PROBLEM STATEMENT:
A copy is needed of each line in the records that has the word "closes".

DATASET:
/---

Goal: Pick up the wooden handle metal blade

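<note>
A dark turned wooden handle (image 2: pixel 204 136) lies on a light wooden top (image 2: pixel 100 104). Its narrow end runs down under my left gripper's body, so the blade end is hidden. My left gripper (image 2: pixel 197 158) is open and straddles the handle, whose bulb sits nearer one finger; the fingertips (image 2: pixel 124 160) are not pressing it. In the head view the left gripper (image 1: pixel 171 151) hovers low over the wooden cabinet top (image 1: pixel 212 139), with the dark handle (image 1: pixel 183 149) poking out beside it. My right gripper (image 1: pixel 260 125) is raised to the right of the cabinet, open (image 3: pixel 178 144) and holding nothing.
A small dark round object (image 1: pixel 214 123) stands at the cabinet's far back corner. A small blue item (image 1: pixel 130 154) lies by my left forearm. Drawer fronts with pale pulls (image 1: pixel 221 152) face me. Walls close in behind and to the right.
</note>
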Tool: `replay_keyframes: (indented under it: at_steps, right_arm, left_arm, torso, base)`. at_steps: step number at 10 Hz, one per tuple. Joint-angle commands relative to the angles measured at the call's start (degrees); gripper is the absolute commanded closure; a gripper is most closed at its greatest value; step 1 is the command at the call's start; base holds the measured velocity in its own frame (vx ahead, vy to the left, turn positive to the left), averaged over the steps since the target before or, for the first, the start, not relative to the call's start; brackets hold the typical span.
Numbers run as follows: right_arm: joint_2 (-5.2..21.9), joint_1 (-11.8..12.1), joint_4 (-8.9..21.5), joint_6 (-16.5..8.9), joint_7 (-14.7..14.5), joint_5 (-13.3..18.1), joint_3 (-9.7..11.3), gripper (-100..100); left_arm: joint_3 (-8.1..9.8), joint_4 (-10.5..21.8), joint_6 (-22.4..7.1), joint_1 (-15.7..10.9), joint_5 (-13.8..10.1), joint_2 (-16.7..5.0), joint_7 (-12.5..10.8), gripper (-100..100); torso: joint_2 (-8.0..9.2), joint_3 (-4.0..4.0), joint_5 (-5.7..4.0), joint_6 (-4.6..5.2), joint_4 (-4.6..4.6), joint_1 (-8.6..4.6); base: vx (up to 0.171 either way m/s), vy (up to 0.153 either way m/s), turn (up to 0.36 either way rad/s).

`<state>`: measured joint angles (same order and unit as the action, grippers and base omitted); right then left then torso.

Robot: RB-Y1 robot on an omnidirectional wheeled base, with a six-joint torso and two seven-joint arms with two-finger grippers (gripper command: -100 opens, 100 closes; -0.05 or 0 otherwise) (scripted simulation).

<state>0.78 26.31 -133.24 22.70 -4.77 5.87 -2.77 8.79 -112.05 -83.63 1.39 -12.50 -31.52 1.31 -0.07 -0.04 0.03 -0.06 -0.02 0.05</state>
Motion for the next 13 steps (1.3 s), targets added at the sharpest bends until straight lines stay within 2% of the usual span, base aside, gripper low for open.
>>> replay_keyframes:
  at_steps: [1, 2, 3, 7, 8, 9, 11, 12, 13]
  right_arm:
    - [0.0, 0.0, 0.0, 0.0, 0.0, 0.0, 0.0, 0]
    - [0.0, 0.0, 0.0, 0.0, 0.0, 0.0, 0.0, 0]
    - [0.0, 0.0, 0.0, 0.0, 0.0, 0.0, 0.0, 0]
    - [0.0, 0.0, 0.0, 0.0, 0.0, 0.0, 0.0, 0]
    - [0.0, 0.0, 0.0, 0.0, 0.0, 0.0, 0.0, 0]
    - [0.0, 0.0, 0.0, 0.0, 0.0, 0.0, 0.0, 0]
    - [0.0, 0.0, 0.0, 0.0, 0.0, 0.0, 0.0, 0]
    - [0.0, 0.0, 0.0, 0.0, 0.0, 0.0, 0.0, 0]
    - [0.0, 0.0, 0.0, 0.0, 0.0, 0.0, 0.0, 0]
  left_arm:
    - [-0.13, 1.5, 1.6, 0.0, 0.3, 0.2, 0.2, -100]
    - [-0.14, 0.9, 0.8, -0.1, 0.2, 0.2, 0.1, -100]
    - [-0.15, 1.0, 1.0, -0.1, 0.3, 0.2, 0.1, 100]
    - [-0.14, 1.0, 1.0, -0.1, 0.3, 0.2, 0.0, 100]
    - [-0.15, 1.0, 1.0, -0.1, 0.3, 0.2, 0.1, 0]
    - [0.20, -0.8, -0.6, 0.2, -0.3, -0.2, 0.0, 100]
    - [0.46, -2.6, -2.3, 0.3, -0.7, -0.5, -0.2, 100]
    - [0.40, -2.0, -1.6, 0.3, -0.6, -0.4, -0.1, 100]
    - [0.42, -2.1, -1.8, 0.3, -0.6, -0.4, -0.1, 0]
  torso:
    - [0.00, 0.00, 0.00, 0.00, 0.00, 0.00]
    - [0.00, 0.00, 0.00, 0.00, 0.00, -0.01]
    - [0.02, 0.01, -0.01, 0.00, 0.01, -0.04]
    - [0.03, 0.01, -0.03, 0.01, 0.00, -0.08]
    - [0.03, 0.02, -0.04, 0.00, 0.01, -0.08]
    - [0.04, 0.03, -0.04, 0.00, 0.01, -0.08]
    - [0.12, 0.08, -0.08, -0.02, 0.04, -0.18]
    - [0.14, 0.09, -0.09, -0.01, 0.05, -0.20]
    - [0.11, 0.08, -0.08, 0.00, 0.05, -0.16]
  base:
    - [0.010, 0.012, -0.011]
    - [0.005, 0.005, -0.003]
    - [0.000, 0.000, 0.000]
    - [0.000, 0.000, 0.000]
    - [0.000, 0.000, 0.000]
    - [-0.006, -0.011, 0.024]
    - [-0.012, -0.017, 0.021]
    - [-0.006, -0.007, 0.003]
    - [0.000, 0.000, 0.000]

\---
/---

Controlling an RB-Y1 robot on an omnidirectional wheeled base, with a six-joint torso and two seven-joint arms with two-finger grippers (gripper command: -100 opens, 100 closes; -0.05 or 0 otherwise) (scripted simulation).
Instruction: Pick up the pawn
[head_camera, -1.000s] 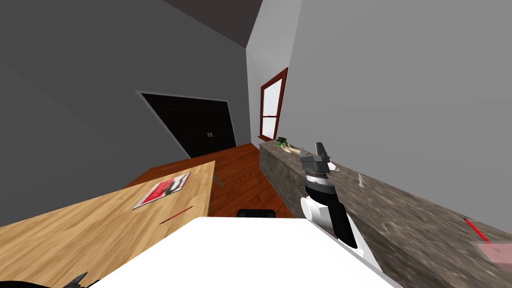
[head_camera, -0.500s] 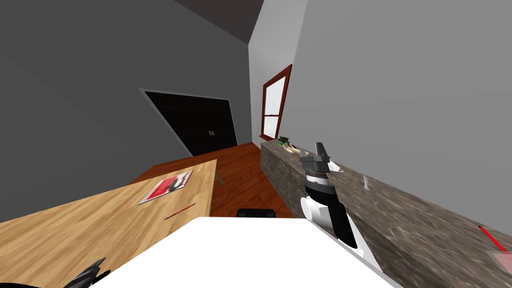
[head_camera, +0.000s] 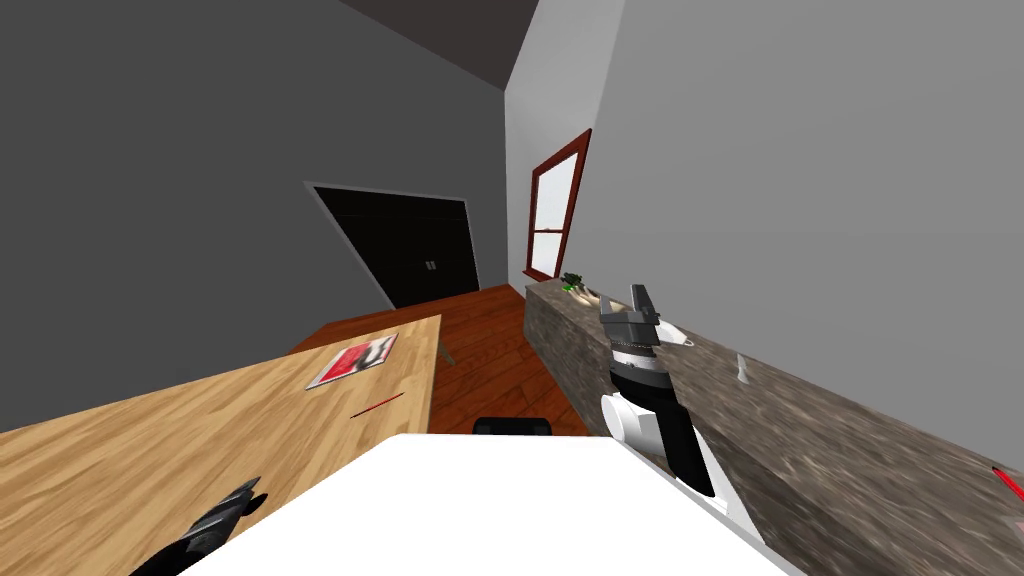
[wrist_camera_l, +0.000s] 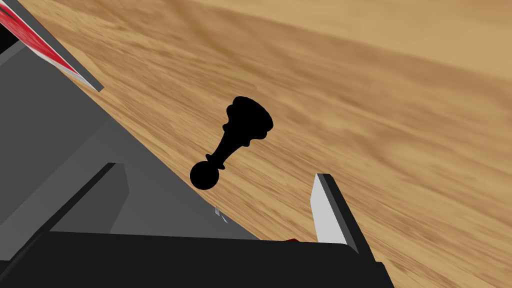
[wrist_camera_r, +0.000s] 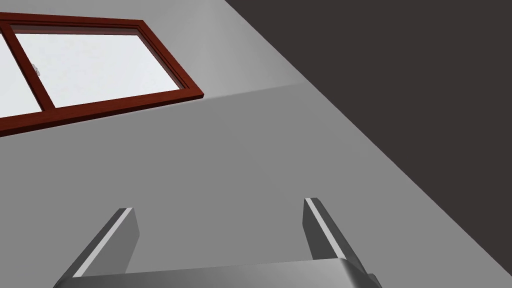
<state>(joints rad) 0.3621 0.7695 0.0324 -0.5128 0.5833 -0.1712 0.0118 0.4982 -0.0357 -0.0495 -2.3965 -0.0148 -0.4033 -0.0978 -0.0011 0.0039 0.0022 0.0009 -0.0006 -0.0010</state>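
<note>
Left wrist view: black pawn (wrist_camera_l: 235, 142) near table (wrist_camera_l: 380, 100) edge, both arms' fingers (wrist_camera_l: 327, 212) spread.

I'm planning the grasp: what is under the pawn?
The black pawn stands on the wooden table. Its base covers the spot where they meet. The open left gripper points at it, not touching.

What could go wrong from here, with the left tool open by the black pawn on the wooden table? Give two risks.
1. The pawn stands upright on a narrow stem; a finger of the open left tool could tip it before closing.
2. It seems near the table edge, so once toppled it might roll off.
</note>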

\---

EXERCISE SOLUTION:
Robot: RB-Y1 robot on an omnidirectional wheeled base, with a six-joint torso and two seven-joint arms with two-finger grippers (gripper command: -100 opens, 100 closes; -0.05 or 0 otherwise) (scripted simulation).
Controlling an RB-Y1 robot on an omnidirectional wheeled base, with a six-joint torso and two seven-joint arms with two-finger grippers (gripper command: -100 opens, 100 closes; -0.05 or 0 otherwise) (scripted simulation).

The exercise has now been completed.